18/09/2012

"Cherchez Hortense" : Bacri au sommet dans une comédie sophistiquée et réjouissante

Cherchez Hortense : 4 / 5

Après le retour très agréable d'Agnès Jaoui actrice dans Du vent dans mes mollets, c'est au tour de l'homme du couple de dramaturges - scénaristes à succès des années 90 d'être à l'honneur dans Cherchez Hortense. Mais malgré le plaisir de retrouver un acteur à la personnalité aussi marquée que Jean-Pierre Bacri, l'argument du film de Pascal Bonitzer est loin d'être alléchant : soit les déboires d'un énième quinquagénaire « bobo » indécis. La première scène, avec Kristin Scott Thomas en metteur en scène de théâtre, fait craindre un cinéma intellectuel parisien un peu snob. Fort heureusement ces premières réserves sont vite balayées, alors que se dévoile une comédie intelligente et ludique.

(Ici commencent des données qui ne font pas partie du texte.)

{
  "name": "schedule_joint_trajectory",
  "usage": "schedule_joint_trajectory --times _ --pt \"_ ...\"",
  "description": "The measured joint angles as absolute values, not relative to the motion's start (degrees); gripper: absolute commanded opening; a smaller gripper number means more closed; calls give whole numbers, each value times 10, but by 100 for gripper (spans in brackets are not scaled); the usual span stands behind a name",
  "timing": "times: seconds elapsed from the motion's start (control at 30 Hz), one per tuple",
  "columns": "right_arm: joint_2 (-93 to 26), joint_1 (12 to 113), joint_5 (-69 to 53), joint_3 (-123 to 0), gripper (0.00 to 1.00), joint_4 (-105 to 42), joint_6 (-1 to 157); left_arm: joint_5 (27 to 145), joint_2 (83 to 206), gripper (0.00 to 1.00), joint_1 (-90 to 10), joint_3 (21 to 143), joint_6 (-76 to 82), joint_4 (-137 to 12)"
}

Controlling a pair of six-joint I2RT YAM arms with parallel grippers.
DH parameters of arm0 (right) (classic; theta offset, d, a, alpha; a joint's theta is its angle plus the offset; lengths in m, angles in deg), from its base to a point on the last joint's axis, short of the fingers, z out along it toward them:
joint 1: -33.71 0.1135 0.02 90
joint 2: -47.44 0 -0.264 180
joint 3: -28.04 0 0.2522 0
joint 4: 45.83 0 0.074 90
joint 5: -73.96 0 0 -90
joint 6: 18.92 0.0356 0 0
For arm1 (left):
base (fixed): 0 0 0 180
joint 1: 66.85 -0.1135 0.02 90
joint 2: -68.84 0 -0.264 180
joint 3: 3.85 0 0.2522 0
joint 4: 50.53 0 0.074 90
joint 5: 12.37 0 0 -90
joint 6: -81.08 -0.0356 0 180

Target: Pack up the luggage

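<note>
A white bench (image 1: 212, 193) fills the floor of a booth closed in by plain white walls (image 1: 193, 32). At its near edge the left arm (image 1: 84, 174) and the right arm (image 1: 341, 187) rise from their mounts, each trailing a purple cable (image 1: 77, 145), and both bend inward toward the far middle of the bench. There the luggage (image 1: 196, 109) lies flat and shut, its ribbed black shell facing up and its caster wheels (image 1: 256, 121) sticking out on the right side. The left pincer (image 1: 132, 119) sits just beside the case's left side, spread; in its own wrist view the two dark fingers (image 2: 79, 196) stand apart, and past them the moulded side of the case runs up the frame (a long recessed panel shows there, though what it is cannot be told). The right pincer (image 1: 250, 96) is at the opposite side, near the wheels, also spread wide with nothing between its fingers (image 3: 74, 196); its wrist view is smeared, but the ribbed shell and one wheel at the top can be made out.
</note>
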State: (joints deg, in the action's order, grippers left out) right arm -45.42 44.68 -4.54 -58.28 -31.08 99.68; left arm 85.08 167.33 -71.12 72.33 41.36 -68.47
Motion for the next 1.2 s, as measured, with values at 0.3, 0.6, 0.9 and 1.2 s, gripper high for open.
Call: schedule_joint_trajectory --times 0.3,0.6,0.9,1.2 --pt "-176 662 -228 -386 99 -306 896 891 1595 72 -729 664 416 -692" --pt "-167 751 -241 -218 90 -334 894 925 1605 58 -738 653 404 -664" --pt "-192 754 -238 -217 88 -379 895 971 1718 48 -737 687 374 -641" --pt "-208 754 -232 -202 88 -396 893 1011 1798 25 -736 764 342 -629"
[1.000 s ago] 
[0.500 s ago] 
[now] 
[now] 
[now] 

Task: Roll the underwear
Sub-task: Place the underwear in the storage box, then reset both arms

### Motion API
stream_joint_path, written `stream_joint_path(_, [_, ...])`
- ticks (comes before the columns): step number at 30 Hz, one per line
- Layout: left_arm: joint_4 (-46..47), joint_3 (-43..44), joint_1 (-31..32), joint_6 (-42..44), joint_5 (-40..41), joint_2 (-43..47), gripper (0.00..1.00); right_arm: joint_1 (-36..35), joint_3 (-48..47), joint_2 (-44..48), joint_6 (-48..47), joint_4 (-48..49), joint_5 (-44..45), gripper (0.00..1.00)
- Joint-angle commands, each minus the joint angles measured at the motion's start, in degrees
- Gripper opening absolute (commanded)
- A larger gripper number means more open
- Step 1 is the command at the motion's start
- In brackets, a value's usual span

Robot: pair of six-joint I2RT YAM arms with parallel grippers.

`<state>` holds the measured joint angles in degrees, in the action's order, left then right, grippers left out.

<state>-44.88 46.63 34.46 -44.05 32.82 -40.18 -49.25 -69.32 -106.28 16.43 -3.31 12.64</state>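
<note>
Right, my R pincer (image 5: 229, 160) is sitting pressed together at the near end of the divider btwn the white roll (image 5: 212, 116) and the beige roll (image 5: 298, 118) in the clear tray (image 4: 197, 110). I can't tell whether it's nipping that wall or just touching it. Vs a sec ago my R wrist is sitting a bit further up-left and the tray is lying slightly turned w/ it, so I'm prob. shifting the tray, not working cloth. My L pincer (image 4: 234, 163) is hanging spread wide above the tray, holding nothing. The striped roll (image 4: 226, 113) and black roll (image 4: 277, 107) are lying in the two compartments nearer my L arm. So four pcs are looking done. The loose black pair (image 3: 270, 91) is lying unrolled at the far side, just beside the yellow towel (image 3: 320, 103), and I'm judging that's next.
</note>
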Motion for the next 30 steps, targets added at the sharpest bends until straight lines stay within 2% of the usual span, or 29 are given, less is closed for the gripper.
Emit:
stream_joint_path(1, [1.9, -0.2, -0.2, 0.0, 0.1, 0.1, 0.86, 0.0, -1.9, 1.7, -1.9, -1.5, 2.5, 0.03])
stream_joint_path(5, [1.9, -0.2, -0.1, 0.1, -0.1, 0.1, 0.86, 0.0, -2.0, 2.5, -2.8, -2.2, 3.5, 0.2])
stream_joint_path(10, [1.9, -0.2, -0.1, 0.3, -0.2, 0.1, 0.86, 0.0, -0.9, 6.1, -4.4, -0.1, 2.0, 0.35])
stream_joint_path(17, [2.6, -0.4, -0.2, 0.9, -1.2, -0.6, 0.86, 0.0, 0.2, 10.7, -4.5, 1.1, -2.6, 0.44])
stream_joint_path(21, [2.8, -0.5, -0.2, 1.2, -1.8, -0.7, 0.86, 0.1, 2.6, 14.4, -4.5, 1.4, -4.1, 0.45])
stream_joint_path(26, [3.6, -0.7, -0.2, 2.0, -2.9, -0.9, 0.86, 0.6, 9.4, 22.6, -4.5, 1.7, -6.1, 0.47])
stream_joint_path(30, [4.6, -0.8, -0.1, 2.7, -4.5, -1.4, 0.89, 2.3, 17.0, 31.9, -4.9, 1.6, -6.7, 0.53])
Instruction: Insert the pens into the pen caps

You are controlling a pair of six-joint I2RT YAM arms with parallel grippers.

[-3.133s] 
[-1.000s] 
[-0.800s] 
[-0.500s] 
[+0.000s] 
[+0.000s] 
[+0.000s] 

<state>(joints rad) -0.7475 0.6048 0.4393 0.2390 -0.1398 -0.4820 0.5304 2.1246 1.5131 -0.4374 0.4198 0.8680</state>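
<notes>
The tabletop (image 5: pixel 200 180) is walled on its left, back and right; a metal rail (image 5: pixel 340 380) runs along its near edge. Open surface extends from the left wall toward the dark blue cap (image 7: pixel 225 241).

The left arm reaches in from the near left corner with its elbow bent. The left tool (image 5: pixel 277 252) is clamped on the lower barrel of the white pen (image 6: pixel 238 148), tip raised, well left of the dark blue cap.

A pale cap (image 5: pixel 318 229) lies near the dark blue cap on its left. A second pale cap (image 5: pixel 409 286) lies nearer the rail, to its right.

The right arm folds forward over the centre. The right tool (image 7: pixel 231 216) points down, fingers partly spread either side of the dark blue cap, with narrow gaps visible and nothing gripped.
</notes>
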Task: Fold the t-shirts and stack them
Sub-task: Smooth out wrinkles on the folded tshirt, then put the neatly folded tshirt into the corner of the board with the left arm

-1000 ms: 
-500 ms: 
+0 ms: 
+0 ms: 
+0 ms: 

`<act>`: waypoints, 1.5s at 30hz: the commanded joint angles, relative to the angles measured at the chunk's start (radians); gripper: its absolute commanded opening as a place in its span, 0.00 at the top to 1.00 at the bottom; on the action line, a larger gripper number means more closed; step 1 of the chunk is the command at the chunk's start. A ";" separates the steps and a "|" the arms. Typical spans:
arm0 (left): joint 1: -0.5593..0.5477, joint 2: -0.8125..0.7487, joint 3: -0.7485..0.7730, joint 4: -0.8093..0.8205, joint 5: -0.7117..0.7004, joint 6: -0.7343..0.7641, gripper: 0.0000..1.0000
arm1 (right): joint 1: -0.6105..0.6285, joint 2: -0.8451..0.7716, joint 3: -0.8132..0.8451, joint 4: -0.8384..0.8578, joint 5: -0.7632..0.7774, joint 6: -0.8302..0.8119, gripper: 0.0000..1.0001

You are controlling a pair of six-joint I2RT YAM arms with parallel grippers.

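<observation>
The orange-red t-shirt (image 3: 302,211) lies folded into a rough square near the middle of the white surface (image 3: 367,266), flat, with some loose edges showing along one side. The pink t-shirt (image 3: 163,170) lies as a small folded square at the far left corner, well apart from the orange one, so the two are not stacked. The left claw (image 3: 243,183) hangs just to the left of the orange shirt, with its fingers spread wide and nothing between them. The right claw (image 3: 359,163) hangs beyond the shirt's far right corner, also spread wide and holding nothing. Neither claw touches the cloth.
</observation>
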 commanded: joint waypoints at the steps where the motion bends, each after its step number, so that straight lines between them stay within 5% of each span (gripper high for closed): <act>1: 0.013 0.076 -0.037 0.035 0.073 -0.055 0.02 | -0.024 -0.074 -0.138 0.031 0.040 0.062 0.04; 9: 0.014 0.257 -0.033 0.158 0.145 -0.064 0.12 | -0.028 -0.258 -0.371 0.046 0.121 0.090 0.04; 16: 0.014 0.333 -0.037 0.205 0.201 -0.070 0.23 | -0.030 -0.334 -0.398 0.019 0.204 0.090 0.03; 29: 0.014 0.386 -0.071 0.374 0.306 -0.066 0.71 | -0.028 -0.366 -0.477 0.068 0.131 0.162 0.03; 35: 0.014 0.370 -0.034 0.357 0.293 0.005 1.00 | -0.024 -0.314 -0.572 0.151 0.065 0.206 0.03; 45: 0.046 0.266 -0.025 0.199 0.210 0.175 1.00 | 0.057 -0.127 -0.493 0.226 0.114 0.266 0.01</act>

Avec Cherchez Hortense, Bonitzer choisit une dimension sociale prononcée inédite jusque-là dans son cinéma. Damien Hauer (Bacri), pressé par sa femme (Scott Thomas), doit demander à un père conseiller d'état intimidant (Claude Rich, magistral) d'intercéder pour une sans-papier serbe afin de régulariser sa situation. Cet enjeu dramatique fort posé, le film n'a de cesse de prendre des détours liés à autant de personnages qui peuplent le quotidien de Damien, de son fils adolescent à une femme qui semble en difficulté (Isabelle Carré) en passant par un collègue dépressif (Jackie Berroyer). Damien ne sait plus où donner de la tête, et la façon dont il se débat avec ses problèmes ordinaires revêt bientôt un caractère comique pour le plus grand plaisir du spectateur. 
 
Souvent surprenant, Cherchez Hortense joue de décalages efficaces, tel qu'un beau-frère et sa compagne invités mais un peu envahissants, un chauffeur de taxi inexpérimenté ou un passage secret emprunté pour une discussion privée. Le tout culmine dans le jeu de l'intrigue autour d'un serveur de restaurant japonais au ton doucereux dans des scènes hilarantes. L'humour qui s'y déploie trouve sa force dans les non-dits, alors que Damien les comble avec son imagination angoissée et se livre au même exercice que le spectateur tout au long du métrage. Le titre du film s'offre en fait comme une énigme à déchiffrer, le scénariste-réalisateur multipliant les zones d'ombre (des fondus au noir sont régulièrement utilisés) afin de mieux jouer avec notre compréhension et nos attentes, de nous manipuler par le biais de la mise en scène ou de la rétention d'information. C'est tout à l'honneur de Bonitzer de nous offrir un jeu de pistes passionnant où l'ambiguïté des scènes et des motivations des protagonistes laisse une place d'interprète actif au spectateur. 

 
Au-delà de cette lecture au second degré de la construction ludique de Cherchez Hortense, il faut saluer la performance extraordinaire de Jean-Pierre Bacri, qui donne le poids émotionnel nécessaire au film. L'acteur trouve avec Damien Hauer son rôle le plus riche et le plus touchant depuis le Castella du Goût des autres. Le film lui offre un nouvel espace de jeu enthousiasmant, qu'il s'agisse d'une scène d'ébriété burlesque ou d'un dénouement où sa fièvre émotionnelle contenue s'exprime enfin. Si Damien est en quête du concept particulier à la culture chinoise de « ce qui convient », Bonitzer et Bacri l'ont tous deux trouvé avec cette comédie euphorisante.